■ WORK TO BE COMPLETED: Repeat all the data that appears below, keeping it exact.

■ DATA SEGMENT:

= = = =

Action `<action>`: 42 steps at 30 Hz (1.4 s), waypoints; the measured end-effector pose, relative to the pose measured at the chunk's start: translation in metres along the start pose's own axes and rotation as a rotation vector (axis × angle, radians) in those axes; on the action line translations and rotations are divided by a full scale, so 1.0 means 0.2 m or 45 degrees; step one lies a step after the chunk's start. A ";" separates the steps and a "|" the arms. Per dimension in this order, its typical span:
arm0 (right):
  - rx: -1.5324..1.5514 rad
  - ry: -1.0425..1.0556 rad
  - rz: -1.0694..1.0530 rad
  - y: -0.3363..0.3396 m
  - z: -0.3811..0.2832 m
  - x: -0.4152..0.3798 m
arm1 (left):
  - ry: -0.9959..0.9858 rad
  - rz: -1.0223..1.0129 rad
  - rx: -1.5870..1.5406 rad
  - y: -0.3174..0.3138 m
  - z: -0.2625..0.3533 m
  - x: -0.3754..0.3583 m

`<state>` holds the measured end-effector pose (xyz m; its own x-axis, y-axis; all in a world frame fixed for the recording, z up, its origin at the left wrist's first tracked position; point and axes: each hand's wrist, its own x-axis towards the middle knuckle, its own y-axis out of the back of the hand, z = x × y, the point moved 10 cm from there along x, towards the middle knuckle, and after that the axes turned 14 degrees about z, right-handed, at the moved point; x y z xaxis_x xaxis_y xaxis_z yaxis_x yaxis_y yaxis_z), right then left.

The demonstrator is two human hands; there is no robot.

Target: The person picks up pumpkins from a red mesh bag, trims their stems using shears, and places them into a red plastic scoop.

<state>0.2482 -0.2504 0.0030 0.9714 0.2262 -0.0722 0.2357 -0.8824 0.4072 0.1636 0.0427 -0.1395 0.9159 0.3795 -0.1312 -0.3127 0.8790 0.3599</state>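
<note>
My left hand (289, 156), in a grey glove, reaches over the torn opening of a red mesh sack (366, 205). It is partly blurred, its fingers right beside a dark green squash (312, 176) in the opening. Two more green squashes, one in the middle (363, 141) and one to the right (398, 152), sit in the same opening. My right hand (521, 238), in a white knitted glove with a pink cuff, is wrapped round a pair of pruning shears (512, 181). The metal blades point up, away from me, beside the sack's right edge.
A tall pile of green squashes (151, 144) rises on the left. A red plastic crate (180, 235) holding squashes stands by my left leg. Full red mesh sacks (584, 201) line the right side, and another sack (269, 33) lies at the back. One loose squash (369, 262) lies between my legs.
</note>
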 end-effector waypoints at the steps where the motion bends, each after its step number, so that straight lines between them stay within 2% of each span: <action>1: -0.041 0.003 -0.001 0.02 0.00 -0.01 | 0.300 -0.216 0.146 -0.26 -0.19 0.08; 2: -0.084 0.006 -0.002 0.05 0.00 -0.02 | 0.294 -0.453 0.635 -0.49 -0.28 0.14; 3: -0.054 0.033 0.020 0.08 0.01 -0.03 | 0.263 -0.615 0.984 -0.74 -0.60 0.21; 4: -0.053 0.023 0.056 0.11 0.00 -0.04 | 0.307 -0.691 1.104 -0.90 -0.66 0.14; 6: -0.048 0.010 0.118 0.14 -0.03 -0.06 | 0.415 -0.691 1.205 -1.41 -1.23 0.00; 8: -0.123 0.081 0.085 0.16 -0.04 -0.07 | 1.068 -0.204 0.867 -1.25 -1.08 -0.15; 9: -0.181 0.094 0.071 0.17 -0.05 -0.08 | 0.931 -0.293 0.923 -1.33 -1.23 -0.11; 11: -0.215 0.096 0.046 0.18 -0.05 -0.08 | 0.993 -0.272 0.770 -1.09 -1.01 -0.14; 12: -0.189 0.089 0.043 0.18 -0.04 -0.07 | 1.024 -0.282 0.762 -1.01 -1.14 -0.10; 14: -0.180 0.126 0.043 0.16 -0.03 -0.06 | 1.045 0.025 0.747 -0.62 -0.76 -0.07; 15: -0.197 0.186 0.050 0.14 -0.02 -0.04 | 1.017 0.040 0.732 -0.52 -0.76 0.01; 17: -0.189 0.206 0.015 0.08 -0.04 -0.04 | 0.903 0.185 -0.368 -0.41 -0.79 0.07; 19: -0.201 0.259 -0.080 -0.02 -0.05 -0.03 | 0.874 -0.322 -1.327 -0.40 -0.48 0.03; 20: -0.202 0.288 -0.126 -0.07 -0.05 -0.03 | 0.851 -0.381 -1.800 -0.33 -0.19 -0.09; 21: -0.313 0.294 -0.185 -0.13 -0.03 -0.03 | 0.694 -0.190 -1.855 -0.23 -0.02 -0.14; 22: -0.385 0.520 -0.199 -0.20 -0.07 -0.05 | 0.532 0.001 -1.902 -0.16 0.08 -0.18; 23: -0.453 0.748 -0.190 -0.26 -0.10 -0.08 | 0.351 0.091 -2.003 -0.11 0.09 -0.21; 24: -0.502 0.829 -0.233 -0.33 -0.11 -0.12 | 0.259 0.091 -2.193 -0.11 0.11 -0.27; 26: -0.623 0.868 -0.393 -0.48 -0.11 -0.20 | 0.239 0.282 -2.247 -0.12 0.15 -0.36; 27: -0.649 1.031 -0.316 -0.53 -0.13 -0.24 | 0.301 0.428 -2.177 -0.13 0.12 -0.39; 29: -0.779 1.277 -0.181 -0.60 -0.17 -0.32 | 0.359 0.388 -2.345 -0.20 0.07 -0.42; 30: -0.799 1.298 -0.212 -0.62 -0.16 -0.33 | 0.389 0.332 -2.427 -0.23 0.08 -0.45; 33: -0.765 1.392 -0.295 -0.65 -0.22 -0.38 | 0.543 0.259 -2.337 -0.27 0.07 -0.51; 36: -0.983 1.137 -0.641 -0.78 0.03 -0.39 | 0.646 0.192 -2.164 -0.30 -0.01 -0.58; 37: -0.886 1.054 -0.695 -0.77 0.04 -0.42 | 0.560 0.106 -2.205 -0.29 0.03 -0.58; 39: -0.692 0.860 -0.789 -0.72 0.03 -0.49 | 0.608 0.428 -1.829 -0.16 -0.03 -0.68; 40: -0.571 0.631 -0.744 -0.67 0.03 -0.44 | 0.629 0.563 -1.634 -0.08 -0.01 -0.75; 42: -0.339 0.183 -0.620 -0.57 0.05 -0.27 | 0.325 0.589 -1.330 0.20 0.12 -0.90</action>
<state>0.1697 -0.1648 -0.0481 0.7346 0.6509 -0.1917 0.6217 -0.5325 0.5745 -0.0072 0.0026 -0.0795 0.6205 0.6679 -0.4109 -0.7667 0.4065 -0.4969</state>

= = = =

■ PROBLEM SOLUTION:
Action `<action>`: 42 steps at 30 Hz (1.4 s), waypoints; the measured end-effector pose, relative to the pose measured at the chunk's start: translation in metres along the start pose's own axes and rotation as a rotation vector (axis × angle, radians) in those axes; on the action line translations and rotations are divided by a full scale, so 1.0 means 0.2 m or 45 degrees; step one lies a step after the chunk's start. A ";" separates the steps and a "|" the arms. Per dimension in this order, its typical span:
arm0 (right):
  - rx: -1.5324..1.5514 rad
  - ry: -1.0425..1.0556 rad
  - rz: -1.0694..1.0530 rad
  - y: -0.3363..0.3396 m
  - z: -0.3811..0.2832 m
  - x: -0.4152..0.3798 m
arm1 (left):
  - ry: -0.9959..0.9858 rad
  - rz: -1.0223..1.0129 rad
  - rx: -1.5870..1.5406 rad
  - y: -0.3174..0.3138 m
  - z: -0.2625..0.3533 m
  - x: -0.3754..0.3583 m

`<state>` holds the measured end-effector pose (xyz m; its own x-axis, y-axis; all in a world frame fixed for the recording, z up, its origin at the left wrist's first tracked position; point and axes: each hand's wrist, its own x-axis towards the middle knuckle, its own y-axis out of the back of the hand, z = x × y, the point moved 10 cm from there along x, towards the middle knuckle, and after that the axes turned 14 degrees about z, right-handed, at the moved point; x y z xaxis_x xaxis_y xaxis_z yaxis_x yaxis_y yaxis_z), right then left.

The demonstrator is two human hands; there is no robot.

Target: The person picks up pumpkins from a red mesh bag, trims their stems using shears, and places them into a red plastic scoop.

<state>0.2482 -0.2504 0.0030 0.9714 0.2262 -0.0722 0.2357 -0.8824 0.4072 0.1636 0.0427 -0.1395 0.9159 0.3795 -0.1312 -0.3127 0.8790 0.3599</state>
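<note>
My left hand (289, 156), in a grey glove, reaches over the torn opening of a red mesh sack (366, 205). It is partly blurred, its fingers right beside a dark green squash (312, 176) in the opening. Two more green squashes, one in the middle (363, 141) and one to the right (398, 152), sit in the same opening. My right hand (521, 238), in a white knitted glove with a pink cuff, is wrapped round a pair of pruning shears (512, 181). The metal blades point up, away from me, beside the sack's right edge.
A tall pile of green squashes (151, 144) rises on the left. A red plastic crate (180, 235) holding squashes stands by my left leg. Full red mesh sacks (584, 201) line the right side, and another sack (269, 33) lies at the back. One loose squash (369, 262) lies between my legs.
</note>
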 end-effector waypoints at the steps where the motion bends, each after its step number, so that straight lines between them stay within 2% of each span: <action>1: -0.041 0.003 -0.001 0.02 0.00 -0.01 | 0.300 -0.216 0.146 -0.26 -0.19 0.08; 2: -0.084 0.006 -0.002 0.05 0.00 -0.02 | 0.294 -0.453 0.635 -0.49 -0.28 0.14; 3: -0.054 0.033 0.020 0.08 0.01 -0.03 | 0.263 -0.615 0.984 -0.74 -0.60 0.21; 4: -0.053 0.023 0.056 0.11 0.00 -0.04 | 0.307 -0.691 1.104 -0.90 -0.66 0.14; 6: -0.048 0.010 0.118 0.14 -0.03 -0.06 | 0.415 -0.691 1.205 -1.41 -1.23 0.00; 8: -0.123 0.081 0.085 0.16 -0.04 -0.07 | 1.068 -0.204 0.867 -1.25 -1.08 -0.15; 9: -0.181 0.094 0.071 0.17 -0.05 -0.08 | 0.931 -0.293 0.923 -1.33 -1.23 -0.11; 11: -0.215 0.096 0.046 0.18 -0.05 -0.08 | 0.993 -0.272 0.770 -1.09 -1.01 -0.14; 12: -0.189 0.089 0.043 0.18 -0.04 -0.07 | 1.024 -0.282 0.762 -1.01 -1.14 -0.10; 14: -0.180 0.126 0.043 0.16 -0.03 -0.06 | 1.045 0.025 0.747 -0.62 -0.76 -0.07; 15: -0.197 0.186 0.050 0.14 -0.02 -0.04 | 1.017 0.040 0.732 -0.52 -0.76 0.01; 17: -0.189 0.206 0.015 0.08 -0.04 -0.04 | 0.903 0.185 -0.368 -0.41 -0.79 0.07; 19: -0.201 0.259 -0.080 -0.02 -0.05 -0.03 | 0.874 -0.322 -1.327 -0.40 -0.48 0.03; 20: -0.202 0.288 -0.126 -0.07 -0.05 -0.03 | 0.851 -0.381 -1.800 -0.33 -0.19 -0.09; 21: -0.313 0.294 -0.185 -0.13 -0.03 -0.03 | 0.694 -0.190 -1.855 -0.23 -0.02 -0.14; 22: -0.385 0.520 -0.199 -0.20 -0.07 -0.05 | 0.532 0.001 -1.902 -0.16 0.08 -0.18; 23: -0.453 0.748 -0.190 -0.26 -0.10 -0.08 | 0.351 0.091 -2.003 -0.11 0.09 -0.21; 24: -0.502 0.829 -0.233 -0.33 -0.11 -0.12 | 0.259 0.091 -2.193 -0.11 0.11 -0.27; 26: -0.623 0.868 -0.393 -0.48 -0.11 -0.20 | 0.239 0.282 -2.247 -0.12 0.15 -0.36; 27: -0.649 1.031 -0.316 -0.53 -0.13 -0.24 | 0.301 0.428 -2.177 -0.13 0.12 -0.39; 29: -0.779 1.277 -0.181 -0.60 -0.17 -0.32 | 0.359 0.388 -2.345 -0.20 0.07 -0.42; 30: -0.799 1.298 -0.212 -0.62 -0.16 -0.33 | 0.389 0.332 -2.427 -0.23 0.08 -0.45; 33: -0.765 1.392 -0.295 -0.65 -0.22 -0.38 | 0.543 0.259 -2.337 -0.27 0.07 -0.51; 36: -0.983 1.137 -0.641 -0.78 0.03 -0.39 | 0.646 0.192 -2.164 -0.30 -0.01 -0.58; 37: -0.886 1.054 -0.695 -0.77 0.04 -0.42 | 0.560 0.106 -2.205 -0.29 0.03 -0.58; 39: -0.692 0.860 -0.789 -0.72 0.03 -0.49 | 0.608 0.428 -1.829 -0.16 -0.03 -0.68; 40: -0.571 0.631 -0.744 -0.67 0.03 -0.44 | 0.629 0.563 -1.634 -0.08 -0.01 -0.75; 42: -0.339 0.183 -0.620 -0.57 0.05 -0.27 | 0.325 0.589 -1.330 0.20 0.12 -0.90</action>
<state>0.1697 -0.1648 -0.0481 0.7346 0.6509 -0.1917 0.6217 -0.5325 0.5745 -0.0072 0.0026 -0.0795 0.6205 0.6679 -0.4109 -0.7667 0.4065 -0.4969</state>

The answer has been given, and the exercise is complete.